Data block:
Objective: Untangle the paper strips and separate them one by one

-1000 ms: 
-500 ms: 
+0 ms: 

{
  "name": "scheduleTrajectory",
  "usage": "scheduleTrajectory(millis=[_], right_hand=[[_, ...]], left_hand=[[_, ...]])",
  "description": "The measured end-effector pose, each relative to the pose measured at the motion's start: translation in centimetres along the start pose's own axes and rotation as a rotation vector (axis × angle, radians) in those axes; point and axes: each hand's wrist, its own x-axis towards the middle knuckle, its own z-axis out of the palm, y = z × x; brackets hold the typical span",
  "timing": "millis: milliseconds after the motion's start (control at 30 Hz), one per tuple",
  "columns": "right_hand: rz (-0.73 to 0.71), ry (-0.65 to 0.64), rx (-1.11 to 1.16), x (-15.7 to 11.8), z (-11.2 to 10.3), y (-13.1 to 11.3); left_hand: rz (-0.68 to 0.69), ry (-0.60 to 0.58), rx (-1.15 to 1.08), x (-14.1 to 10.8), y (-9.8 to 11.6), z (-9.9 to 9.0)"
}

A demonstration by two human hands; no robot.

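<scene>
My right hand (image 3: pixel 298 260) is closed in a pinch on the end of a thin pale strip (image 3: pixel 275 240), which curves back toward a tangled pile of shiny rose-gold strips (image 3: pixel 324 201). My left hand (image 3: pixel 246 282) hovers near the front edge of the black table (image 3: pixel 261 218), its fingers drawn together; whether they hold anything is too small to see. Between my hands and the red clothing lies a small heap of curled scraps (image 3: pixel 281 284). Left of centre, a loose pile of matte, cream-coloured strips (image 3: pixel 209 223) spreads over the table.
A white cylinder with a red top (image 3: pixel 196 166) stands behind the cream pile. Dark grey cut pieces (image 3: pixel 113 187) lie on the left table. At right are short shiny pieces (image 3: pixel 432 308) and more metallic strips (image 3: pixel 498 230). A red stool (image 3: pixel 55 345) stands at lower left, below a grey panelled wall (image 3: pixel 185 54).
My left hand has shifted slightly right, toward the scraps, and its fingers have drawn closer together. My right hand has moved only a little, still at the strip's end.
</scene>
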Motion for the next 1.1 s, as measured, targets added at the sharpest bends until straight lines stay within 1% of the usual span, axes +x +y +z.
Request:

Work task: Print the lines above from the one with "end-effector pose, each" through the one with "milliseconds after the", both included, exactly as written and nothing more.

Answer box:
  "description": "The measured end-effector pose, each relative to the pose measured at the motion's start: translation in centimetres along the start pose's own axes and rotation as a rotation vector (axis × angle, radians) in those axes; point and axes: each hand's wrist, its own x-axis towards the middle knuckle, its own z-axis out of the palm, y = z × x; brackets hold the typical span",
  "timing": "millis: milliseconds after the motion's start (control at 30 Hz), one per tuple",

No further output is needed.